Image: Courtesy Tor Books
A young, poverty-stricken governess alights at a crumbling house on the moors; a haunted man, his strange child, and a horrible mystery await within. Sound like Jane Eyre? It also describes Ironskin, local author Tina Connolly’s entertaining and thought-provoking debut novel.
Reimagining the 19th century seems to be an obsession in fantasy right now, particularly here in Portland; authors like Mary Robinette Kowal and M.K. Hobson are winning awards for mixing corsets and manners with spells and gadgets. Fantasy writers have thoroughly mashed up Jane Austen’s work, so why not the Brontë sisters’ next? (Trollope may have to wait—The Way We Live with Zombies Now, perhaps.)
Not to criticize Ironskin. On the contrary, Connolly’s novel masterfully illuminates our fascination with these bygone times, setting the story in a time and place reminiscent of early 20th-century Britain—a time of great technological and social change.
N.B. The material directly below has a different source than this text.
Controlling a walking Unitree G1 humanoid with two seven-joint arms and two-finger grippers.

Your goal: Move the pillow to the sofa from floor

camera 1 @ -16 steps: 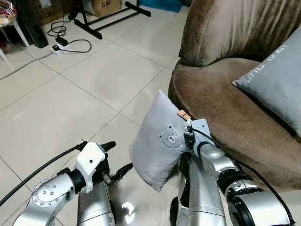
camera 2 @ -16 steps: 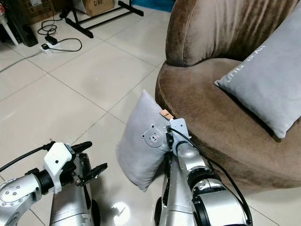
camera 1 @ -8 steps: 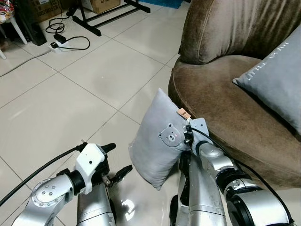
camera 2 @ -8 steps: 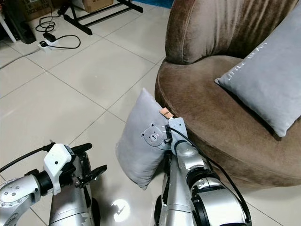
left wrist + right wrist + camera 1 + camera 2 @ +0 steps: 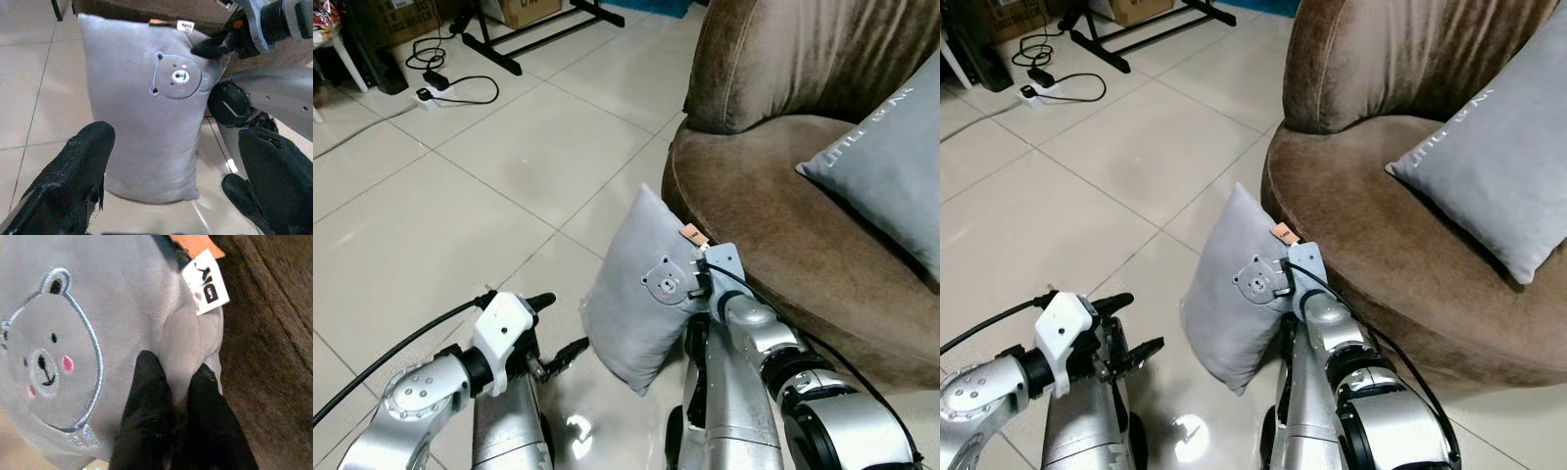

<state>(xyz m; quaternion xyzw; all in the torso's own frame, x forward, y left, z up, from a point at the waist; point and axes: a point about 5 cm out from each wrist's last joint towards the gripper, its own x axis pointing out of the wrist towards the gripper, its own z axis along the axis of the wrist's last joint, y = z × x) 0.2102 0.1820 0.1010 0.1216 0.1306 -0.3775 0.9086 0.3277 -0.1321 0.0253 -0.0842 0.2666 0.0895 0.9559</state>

We are thrust into the middle of this disruptive era along with protagonist Jane Eliot, who was wounded by flying shrapnel five years previously during the Great War between humans and the bodiless, capricious spirits called “fey.” Like all fey wounds, it “leaks” emotion unless she keeps an iron mask—an “ironskin”—clamped to her face to hold it in. Her disfigurement draws her to that half-ruined house on the moors, where the secret she uncovers is far worse than a madwoman in the attic: she finds herself the only one standing between humanity’s survival and the ultimate fey victory.
Before the war, the fey provided power to run everything from lights to films to trains. The struggle to replace their magic with human technology is throwing everything into upheaval, and Jane is caught in the confusion. That may be why we love these adaptations so much; in our time, technological change has become a dizzying, unresolvable constant, whereas the romantic resolution of these fictional tales imbues the reader with some sense of comfort.
Of course, murder, corsets, and magic don’t hurt, either.
Connolly includes all the romance, mystery, and horror that a good gothic story needs, without the florid prose. Her writing is clean and fresh, but she gives us just enough bygone language to show she knows exactly what kind of story she’s telling, even as she shakes it up.